Pull every line containing "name" from the data.

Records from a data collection
*** Begin section ***

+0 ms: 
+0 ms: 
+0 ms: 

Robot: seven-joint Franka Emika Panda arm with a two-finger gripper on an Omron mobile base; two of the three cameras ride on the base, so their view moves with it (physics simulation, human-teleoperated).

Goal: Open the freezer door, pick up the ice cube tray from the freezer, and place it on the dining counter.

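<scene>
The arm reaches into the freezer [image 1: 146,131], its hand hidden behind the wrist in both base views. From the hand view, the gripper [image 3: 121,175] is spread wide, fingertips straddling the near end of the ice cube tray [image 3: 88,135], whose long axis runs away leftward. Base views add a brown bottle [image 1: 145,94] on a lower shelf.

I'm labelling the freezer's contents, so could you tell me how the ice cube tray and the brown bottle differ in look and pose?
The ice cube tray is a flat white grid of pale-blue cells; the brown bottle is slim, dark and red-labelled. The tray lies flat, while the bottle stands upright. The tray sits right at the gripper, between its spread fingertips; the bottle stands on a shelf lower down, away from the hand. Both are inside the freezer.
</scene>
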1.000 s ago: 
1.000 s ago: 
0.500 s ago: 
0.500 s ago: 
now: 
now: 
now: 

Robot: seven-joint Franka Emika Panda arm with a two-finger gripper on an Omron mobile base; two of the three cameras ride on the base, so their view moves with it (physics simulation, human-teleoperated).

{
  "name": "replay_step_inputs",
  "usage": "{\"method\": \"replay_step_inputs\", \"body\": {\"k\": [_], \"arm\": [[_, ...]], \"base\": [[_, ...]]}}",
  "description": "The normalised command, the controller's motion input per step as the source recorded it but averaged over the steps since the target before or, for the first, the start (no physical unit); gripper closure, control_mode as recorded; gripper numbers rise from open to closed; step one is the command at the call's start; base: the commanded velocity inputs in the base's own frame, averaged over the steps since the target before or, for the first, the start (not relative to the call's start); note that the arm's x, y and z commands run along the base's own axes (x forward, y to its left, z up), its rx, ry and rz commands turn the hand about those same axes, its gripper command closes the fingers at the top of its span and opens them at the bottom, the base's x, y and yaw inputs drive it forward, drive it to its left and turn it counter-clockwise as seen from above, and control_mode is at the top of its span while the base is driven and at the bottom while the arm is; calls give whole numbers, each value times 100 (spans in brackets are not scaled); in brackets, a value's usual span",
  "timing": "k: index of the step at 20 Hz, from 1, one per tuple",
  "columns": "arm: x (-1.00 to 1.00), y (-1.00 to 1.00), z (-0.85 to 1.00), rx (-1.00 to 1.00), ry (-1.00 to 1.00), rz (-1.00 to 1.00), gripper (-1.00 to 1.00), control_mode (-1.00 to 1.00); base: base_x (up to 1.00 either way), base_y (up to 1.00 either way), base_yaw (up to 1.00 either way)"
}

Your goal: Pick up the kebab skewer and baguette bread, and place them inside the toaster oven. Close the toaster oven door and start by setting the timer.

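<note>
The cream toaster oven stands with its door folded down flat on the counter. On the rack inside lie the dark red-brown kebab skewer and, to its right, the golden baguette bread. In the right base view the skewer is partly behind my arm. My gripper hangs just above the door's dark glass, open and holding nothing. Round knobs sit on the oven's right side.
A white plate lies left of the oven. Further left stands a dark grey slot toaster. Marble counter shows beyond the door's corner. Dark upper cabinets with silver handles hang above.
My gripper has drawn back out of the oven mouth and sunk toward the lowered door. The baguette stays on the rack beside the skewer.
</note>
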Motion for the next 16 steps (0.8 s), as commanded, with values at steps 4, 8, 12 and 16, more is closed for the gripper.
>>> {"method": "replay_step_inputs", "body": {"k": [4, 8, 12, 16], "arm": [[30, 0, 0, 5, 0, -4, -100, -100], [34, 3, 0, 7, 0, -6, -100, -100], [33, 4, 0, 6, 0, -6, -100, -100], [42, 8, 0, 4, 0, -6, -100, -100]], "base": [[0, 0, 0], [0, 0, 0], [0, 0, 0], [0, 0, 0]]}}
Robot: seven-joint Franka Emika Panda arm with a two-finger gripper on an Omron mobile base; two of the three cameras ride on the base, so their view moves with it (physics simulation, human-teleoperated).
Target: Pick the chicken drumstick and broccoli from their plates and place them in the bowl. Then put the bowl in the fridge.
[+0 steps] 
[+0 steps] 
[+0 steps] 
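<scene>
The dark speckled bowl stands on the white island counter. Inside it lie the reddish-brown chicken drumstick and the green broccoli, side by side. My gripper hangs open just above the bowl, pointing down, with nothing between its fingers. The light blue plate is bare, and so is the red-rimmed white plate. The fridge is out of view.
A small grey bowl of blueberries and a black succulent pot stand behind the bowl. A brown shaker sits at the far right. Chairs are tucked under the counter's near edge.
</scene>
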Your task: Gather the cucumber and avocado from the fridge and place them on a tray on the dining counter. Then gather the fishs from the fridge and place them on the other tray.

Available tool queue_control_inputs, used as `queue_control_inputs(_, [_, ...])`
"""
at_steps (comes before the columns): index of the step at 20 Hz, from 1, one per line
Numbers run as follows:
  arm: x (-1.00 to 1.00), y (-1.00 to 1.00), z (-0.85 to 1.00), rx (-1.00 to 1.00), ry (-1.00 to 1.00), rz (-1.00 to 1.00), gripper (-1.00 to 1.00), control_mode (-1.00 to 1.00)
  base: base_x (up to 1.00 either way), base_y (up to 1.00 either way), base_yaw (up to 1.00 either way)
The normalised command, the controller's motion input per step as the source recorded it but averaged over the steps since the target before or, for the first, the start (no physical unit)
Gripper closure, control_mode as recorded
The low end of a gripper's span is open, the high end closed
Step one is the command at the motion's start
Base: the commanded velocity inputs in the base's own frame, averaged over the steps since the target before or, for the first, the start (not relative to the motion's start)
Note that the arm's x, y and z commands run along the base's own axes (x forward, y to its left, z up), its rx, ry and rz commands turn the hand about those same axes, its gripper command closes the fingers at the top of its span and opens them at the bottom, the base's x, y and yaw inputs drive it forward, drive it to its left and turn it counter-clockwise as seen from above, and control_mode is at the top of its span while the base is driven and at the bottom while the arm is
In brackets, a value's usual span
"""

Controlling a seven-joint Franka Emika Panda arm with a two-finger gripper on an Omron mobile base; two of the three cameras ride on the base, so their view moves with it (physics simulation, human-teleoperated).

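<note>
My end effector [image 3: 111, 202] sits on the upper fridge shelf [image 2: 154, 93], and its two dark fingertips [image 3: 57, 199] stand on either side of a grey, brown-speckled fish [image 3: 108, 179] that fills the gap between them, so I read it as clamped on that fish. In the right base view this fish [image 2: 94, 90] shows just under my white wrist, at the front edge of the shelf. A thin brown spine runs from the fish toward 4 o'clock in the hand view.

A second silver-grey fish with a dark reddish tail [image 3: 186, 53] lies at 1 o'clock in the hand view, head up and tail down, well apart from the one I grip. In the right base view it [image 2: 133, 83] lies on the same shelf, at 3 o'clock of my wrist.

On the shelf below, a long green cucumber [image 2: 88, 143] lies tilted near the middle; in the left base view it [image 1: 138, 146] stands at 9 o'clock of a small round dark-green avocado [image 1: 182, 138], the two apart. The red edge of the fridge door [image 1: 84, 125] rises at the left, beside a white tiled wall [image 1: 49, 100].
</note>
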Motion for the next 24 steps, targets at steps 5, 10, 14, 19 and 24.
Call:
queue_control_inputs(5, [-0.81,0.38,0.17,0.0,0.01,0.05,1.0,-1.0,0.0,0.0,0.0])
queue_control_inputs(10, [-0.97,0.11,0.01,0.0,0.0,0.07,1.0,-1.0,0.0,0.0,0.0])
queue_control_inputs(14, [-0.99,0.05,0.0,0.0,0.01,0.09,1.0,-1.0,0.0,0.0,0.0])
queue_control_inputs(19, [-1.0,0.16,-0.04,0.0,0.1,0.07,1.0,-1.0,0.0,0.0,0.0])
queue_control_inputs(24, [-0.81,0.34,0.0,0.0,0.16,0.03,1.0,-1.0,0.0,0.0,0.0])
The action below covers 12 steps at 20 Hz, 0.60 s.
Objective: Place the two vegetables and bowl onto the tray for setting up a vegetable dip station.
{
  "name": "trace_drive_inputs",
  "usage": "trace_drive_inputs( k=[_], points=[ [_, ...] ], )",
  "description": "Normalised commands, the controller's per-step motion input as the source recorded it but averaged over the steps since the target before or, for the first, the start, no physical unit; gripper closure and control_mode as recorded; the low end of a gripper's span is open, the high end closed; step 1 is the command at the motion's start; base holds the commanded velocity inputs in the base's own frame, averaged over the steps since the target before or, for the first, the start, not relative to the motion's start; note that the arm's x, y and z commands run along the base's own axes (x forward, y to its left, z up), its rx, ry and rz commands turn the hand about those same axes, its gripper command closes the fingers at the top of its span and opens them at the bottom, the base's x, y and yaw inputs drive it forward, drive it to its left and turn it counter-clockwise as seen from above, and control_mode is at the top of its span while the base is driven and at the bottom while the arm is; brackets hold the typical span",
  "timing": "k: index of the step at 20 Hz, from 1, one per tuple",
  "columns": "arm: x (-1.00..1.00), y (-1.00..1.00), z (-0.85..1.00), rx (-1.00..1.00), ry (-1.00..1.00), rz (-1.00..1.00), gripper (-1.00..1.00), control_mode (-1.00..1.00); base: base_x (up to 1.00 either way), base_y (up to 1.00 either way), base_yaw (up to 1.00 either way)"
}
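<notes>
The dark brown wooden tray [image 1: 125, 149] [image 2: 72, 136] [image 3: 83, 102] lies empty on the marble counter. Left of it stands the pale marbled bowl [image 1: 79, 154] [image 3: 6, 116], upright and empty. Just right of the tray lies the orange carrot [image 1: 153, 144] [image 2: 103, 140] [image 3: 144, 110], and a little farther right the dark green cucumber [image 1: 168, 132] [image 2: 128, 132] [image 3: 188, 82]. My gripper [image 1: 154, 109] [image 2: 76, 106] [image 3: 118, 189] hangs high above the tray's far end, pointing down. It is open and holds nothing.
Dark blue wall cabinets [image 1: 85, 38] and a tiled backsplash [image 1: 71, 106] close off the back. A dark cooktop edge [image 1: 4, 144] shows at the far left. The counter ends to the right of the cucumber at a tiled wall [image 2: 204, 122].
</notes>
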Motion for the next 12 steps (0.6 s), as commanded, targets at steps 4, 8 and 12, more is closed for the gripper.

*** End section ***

ANSWER SECTION
  "name": "replay_step_inputs",
  "name": "trace_drive_inputs",

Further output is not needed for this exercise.